WORK REQUIRED
Beginning with the very first line, please reproduce the entries exactly through the line containing "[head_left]".

DATA TO USE
__________
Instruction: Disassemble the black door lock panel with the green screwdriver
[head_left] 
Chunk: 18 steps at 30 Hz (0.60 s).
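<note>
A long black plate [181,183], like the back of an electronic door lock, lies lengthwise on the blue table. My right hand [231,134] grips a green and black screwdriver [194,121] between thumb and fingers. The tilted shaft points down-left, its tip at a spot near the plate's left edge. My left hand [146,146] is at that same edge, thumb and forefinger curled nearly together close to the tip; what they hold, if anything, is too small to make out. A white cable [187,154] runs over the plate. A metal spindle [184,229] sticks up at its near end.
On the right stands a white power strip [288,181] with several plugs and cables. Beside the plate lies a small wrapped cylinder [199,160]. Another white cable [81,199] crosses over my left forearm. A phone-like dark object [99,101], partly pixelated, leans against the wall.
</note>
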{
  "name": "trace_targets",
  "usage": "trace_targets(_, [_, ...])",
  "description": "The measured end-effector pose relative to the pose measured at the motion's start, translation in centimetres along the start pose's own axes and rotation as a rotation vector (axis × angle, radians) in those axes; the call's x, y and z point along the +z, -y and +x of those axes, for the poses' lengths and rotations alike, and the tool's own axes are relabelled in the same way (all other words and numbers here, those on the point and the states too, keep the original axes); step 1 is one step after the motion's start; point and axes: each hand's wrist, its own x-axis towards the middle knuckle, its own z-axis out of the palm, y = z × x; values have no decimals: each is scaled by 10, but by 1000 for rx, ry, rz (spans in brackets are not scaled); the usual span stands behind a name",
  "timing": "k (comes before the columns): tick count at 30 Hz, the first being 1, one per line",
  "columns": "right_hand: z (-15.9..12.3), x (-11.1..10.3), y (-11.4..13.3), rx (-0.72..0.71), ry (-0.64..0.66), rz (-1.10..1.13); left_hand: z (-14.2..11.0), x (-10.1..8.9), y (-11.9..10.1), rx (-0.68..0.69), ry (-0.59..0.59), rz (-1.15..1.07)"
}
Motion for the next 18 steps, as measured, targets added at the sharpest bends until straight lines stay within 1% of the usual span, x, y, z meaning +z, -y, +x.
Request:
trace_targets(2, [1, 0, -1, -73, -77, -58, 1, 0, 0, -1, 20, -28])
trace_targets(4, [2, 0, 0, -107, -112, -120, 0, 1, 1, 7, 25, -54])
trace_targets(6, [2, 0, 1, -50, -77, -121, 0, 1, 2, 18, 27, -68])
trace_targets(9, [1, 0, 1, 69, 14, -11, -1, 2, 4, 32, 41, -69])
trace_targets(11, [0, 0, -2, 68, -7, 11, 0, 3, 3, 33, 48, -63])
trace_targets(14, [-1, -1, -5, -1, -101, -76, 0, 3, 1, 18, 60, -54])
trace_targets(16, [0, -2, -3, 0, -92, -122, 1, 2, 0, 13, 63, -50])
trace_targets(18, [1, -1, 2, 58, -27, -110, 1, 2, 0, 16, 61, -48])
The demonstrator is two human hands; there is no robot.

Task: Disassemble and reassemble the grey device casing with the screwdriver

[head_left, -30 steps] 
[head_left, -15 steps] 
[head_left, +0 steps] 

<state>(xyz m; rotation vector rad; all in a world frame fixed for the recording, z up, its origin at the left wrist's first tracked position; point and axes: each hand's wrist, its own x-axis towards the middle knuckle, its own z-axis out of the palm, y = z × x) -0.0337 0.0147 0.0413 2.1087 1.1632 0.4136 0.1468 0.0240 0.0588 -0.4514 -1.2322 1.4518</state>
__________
RESPONSE
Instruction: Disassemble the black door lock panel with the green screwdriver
[head_left] 

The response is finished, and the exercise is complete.